Bubi Canal is a New York-based artist from Spain whose work playfully engages hybrid mythology, identity and personal history through portraits of whimsical characters dressed in a bright palette of colorful costumes.
While his characters are constructions, the models portraying them are friends and family he has styled using handmade and found materials. Blending everything from American and Japanese pop culture to Cantabrian mythology, Canal’s work encourages us to tap into our own sense of wonder, and make room for magical things to happen.
In this interview for LensCulture, Liz Sales talks to Canal about his influences from childhood, collaborating with the people he photographs to build fantastical worlds and playing through portraiture.

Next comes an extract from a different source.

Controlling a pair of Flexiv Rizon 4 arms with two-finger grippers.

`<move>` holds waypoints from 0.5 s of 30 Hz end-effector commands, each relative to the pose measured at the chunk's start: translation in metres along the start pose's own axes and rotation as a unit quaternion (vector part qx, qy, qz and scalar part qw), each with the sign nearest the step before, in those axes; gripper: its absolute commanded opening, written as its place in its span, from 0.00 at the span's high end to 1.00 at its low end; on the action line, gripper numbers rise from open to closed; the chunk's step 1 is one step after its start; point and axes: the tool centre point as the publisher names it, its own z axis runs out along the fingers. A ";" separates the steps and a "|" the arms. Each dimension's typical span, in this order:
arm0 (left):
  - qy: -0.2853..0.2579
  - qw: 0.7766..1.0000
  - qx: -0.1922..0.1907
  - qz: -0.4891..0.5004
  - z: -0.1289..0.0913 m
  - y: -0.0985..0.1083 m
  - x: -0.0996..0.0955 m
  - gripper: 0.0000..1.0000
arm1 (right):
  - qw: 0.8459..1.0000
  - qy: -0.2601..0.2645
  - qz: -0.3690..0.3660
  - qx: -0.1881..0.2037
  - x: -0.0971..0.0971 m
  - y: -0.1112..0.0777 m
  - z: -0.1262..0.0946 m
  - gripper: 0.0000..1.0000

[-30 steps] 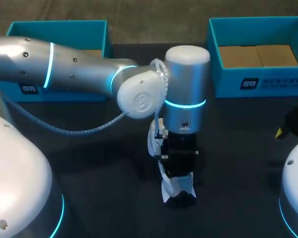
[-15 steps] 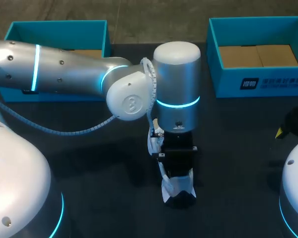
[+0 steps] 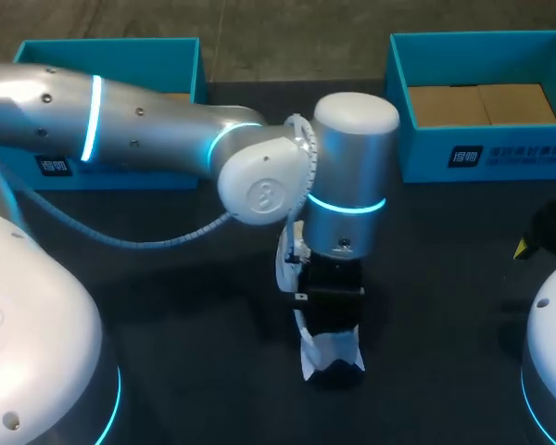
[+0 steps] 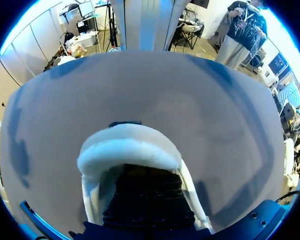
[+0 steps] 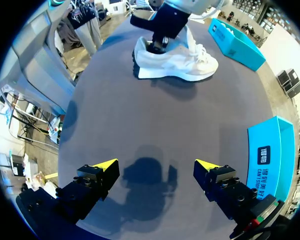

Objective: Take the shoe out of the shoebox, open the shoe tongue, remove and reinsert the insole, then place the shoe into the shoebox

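While the white shoe (image 3: 330, 354) is sitting on its sole on the dark table (image 3: 167, 306), outside both boxes and roughly between them, the left gripper (image 5: 159, 42) is reaching down into its heel opening. Whether it is pinching anything in there cannot be told. In the left wrist view the padded collar (image 4: 129, 150) is curving just ahead, with the dark inside of the shoe showing beneath it.

The left box (image 3: 111, 46), teal and open-topped, is standing at the far left of the table. The left arm is covering much of it, and only a strip of brown cardboard is showing inside. The right box (image 3: 417, 153), also teal, is standing at the far right and is holding flat brown cardboard (image 3: 482, 104) across its floor.

Each box is carrying a small white mark with print on its front wall, the right box's mark (image 3: 468, 156) being the clearer.

The right gripper (image 5: 155, 167) is hovering over bare table with its fingers spread wide, holding nothing, well apart from the shoe.
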 end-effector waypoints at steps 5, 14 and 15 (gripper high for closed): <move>-0.001 1.000 -0.016 -0.010 0.012 0.001 -0.009 1.00 | 1.000 0.000 0.000 0.003 0.001 0.001 0.000 0.00; -0.071 0.997 -0.038 0.003 -0.017 -0.007 -0.009 1.00 | 1.000 0.000 0.000 0.003 0.001 0.001 0.000 0.00; -0.073 0.997 -0.038 0.004 -0.016 -0.007 -0.010 1.00 | 1.000 0.000 0.000 0.003 0.001 0.001 0.000 0.00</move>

Liz Sales: As an introduction, can you tell me about the themes of your work and how portraiture functions within these themes?
Bubi Canal: My work is intuitive and autobiographical. I grew up in Spain and now live in New York, and I feel like I belong to two different worlds. So, in my work, I cast myself, friends and family members as mythological Spanish creatures or hybrid characters from my imagination. Although these entities all are projections of me and my influences, they each also have their own identity and give the viewer the freedom to create their own story as well.
LS: What was it like growing up in Spain? Who were some of your early influences?
BC: As a child, I was particularly close to my Aunt Ana. She was the most magical and inspiring person I had ever met. She could create her own imaginary world, and I learned many things from her such as a love for dance and photography. She passed away in the 1990s, when she was only 30 years old.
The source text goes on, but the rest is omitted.